## What you need to do
Extract from the entries below, exactly as given, only the lines from the line containing "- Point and" to the line containing "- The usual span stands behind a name", both lines included.

## Data to process
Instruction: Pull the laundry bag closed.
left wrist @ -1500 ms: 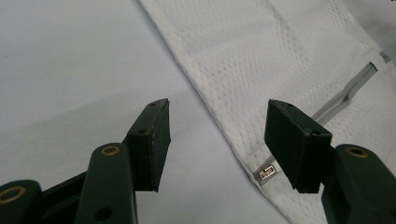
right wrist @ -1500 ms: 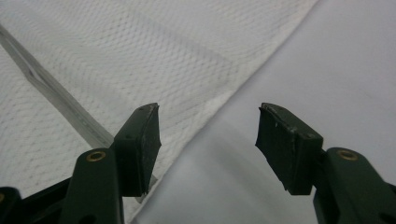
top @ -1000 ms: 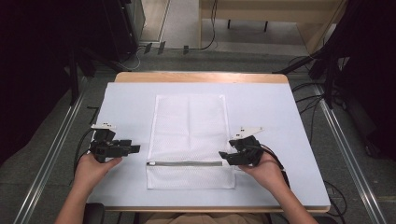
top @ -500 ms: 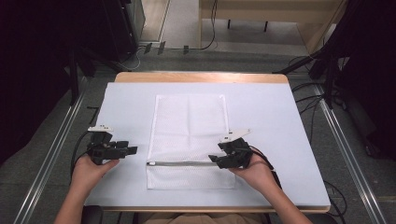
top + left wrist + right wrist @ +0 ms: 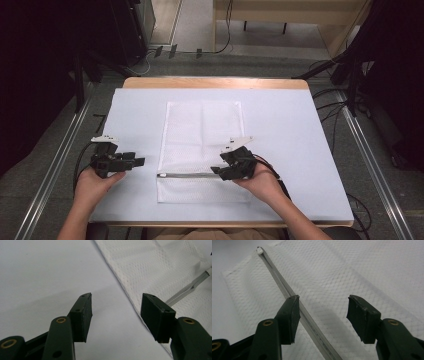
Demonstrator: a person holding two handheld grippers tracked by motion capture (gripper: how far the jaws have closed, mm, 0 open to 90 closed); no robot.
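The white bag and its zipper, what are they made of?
The bag looks like soft white mesh cloth: tiny holes form a net pattern and it lies flat. The zipper seems to be pale grey plastic, smooth and a little shiny, though that's hard to be sure.

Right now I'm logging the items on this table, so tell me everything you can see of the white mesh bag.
The white mesh bag is a flat rectangle of fine netted fabric with faint fold creases, lying spread out at the middle of the pale blue table cover. A grey zipper crosses it near the person's end, apparently closed. The right gripper, jaws open, hovers over the zipper's right end; whether it touches is unclear.
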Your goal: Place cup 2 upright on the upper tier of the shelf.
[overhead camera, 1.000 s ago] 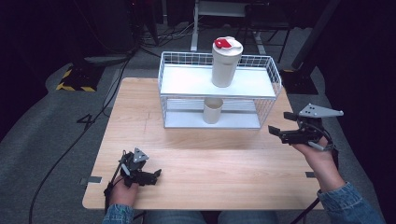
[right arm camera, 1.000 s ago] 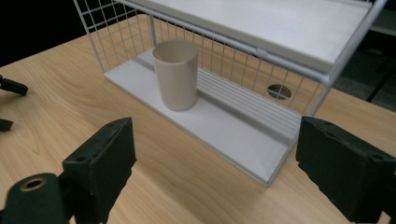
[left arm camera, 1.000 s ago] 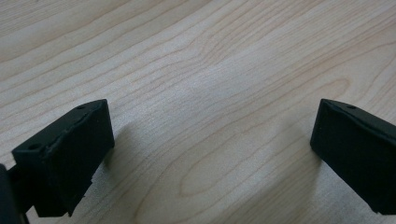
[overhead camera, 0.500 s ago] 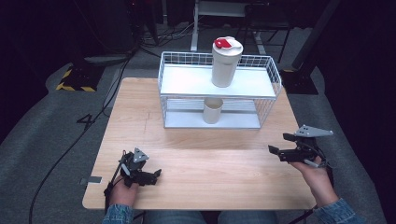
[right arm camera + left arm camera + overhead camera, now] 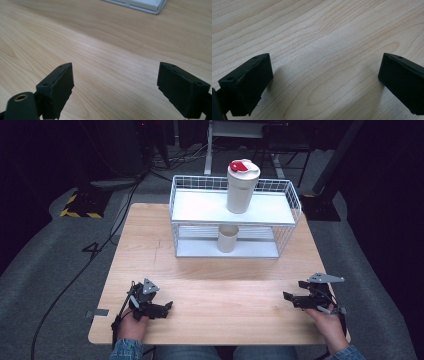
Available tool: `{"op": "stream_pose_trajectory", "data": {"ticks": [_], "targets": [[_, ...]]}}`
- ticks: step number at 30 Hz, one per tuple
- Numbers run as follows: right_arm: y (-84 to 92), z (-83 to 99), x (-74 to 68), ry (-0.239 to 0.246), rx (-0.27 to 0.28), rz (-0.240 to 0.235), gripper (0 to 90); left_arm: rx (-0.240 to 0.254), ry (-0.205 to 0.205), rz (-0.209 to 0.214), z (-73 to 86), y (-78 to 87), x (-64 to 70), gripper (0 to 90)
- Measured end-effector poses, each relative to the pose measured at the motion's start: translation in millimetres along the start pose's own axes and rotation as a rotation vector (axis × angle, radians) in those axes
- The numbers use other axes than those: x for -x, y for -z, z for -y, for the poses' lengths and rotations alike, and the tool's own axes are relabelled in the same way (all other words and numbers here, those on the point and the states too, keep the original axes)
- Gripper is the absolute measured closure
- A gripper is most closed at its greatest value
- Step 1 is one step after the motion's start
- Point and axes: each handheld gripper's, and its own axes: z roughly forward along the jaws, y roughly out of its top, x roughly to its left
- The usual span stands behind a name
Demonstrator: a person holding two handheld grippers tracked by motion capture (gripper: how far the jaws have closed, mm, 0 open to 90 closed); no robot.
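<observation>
Both jaw pairs are spread apart on nothing: left gripper (image 5: 169, 305) at seven o'clock on the desk (image 5: 225, 285), right gripper (image 5: 292, 296) at five o'clock.

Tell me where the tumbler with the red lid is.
In the high view, the tumbler stands upright on the top shelf of the white wire rack, right of centre, directly above the small cup on the lower shelf.

Pale wood-grain table (image 5: 210, 270), white wire rack (image 5: 285, 215), cream tumbler (image 5: 241, 190) with red-and-white lid (image 5: 242, 166).
</observation>
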Motion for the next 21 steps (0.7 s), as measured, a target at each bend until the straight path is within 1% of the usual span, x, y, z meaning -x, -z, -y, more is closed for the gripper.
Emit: {"op": "stream_pose_trajectory", "data": {"ticks": [3, 7, 9, 10, 14, 18, 21], "targets": [[-5.7, 10.1, -0.7, 0.016, -0.008, 0.030, 14.2, 0.000, 0.000, 0.000, 0.0, 0.0, 0.0, 0.1], [-12.2, 19.5, -1.4, 0.018, -0.028, 0.041, 14.2, 0.000, 0.000, 0.000, 0.0, 0.0, 0.0, 0.1], [-14.5, 22.7, -2.0, 0.022, -0.026, 0.063, 13.7, 0.001, 0.003, 0.000, 0.1, -0.1, 0.2, 0.2], [-15.0, 24.2, -2.7, 0.037, -0.019, 0.081, 13.7, 0.000, 0.000, 0.000, 0.0, 0.0, 0.0, 0.1], [-15.8, 25.1, -4.2, 0.049, -0.015, 0.097, 12.1, 0.000, 0.001, 0.000, 0.0, 0.0, 0.1, 0.1], [-17.2, 24.4, -3.3, 0.029, -0.026, 0.111, 7.1, 0.000, 0.000, 0.000, 0.0, 0.0, 0.0, 0.1], [-17.3, 24.2, -3.2, 0.025, -0.029, 0.114, 6.7, 0.000, -0.001, 0.000, -0.3, -0.2, -1.2, 0.2]]}}
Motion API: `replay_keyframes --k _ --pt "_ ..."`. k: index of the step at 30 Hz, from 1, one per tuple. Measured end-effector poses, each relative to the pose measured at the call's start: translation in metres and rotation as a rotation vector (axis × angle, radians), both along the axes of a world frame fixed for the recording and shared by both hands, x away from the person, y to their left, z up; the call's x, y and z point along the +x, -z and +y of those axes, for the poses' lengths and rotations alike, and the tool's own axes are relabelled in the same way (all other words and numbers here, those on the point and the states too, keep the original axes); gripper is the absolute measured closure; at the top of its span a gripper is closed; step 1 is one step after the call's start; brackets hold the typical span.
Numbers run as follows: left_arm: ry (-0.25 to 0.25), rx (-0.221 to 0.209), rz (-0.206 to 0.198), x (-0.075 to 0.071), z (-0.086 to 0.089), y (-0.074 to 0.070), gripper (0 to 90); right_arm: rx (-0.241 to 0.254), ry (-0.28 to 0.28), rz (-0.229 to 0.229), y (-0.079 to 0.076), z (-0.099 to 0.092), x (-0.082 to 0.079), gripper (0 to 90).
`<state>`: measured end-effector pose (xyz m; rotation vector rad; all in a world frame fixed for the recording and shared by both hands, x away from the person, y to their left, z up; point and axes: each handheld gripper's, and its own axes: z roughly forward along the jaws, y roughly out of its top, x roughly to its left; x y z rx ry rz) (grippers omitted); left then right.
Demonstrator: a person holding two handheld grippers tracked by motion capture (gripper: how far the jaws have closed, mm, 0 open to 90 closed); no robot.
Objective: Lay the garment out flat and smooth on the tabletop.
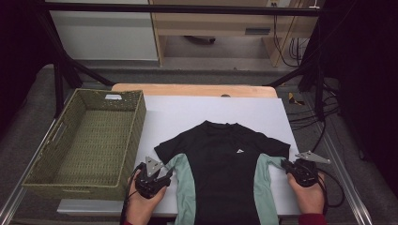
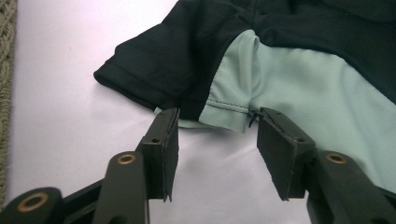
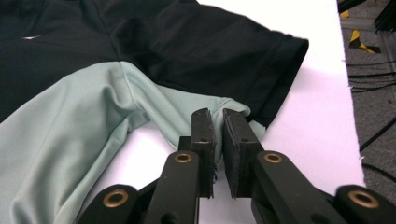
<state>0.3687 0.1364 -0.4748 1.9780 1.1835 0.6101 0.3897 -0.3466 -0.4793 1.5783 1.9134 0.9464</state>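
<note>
Right gripper (image 3: 215, 116): black ribbed jaws nearly pressed together, pinching a fold of the mint-green side panel (image 3: 93, 116) just below the right sleeve hem. Left gripper (image 2: 212, 123): jaws spread, straddling the stitched edge of the opposite mint panel, pads not pressing it. The T-shirt (image 1: 224, 159), smooth black knit with mint side panels, lies flat on the white sheet (image 1: 187, 112), its lower part hanging past the near edge. A woven green basket (image 1: 94, 140), rectangular, borders the sheet's left edge. Bare sheet lies beyond the collar.
</note>
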Motion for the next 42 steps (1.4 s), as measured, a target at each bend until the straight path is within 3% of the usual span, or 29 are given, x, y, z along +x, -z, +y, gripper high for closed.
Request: replay_keyframes --k 7,15,18,21,24,26,34,39,42 --pt "-0.008 0.000 -0.013 0.000 -0.001 -0.001 43.5 -0.012 0.004 -0.008 -0.001 0.003 -0.006 74.9" --pt "0.000 -0.001 -0.029 -0.001 -0.002 -0.004 36.7 0.001 0.006 -0.108 -0.010 0.016 -0.027 43.9" --pt "0.002 -0.010 -0.020 0.000 -0.003 -0.003 31.1 0.016 -0.011 -0.118 -0.010 0.023 -0.029 31.3" --pt "0.009 -0.016 -0.030 0.000 -0.004 -0.005 25.7 -0.007 -0.028 -0.146 -0.010 0.031 -0.027 22.5" --pt "0.016 -0.026 -0.036 -0.002 -0.005 -0.008 22.7 0.004 -0.050 -0.138 -0.009 0.035 -0.026 19.4" --pt "0.014 -0.025 -0.060 -0.002 -0.006 -0.012 22.5 0.002 -0.065 -0.135 -0.009 0.038 -0.026 16.8" --pt "0.042 0.020 -0.074 0.004 -0.022 -0.028 19.1 -0.013 -0.160 -0.105 -0.006 0.048 -0.025 12.4" --pt "0.075 0.045 -0.040 0.016 -0.030 -0.037 15.8 -0.026 -0.193 -0.113 -0.006 0.050 -0.025 11.8" --pt "0.084 0.043 -0.040 0.024 -0.033 -0.042 15.1 -0.027 -0.213 -0.116 -0.007 0.050 -0.025 11.1"
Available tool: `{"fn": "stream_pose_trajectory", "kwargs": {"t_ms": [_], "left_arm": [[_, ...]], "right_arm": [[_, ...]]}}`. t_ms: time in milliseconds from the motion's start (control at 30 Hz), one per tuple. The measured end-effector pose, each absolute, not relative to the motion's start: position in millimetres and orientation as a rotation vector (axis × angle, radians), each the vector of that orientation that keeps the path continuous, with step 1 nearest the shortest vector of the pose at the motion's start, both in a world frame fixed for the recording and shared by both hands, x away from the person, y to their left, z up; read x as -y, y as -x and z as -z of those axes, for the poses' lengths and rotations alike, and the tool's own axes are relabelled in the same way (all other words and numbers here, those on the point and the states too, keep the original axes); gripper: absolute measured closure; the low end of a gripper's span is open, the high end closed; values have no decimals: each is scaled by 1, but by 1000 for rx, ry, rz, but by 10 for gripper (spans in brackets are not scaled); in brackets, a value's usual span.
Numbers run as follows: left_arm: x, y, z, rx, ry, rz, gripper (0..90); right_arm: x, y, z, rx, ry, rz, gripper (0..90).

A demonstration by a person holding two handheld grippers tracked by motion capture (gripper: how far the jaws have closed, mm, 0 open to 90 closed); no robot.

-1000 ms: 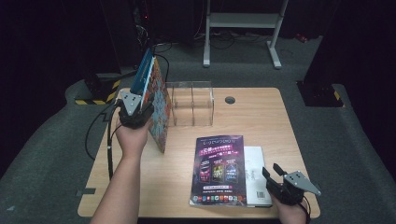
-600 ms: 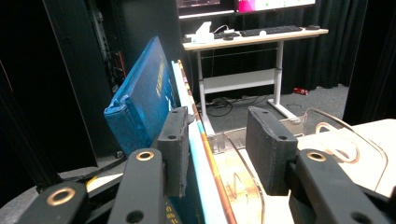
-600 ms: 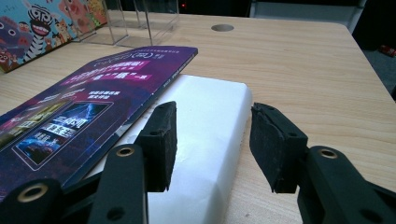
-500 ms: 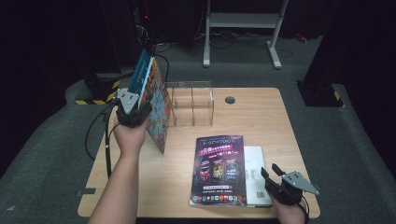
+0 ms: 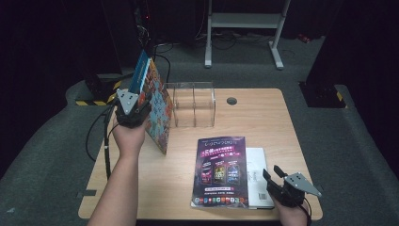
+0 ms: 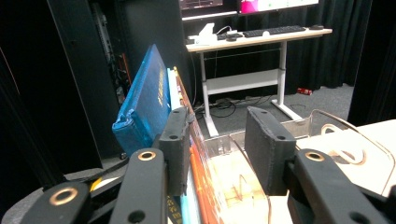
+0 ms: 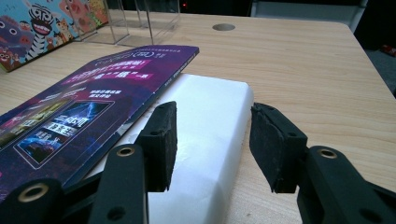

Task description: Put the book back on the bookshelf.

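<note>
Looks like a lab / recording studio, not a home. Black curtains (image 6: 373,56) on all sides, dark room w/ light falling on one wooden table (image 5: 263,117) only. Grey carpet floor (image 5: 51,155); yellow-black hazard tape (image 5: 96,100) on it off the table's far left corner. Cable grommet hole (image 5: 231,100) near the table's far edge. Behind: white height-adj. desk (image 6: 252,39) w/ keyboard (image 6: 273,31) and monitors (image 6: 243,4), loose cables (image 6: 229,105) on floor under it. Dark equipment rack (image 5: 117,33) w/ wiring at far left. Office-type furniture, staged work area, no domestic items.
</note>
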State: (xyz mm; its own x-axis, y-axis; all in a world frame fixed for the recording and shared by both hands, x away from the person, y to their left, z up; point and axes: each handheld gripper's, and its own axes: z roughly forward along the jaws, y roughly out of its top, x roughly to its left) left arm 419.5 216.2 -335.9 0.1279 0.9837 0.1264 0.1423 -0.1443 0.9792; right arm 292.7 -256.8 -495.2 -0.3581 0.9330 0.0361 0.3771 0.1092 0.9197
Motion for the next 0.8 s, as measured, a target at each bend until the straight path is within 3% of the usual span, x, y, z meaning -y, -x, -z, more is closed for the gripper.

## Result of the exercise
- Point and axes: each handheld gripper's, and its own axes: z roughly forward along the jaws, y roughly out of its top, x roughly to its left
- The usual span stands behind a name

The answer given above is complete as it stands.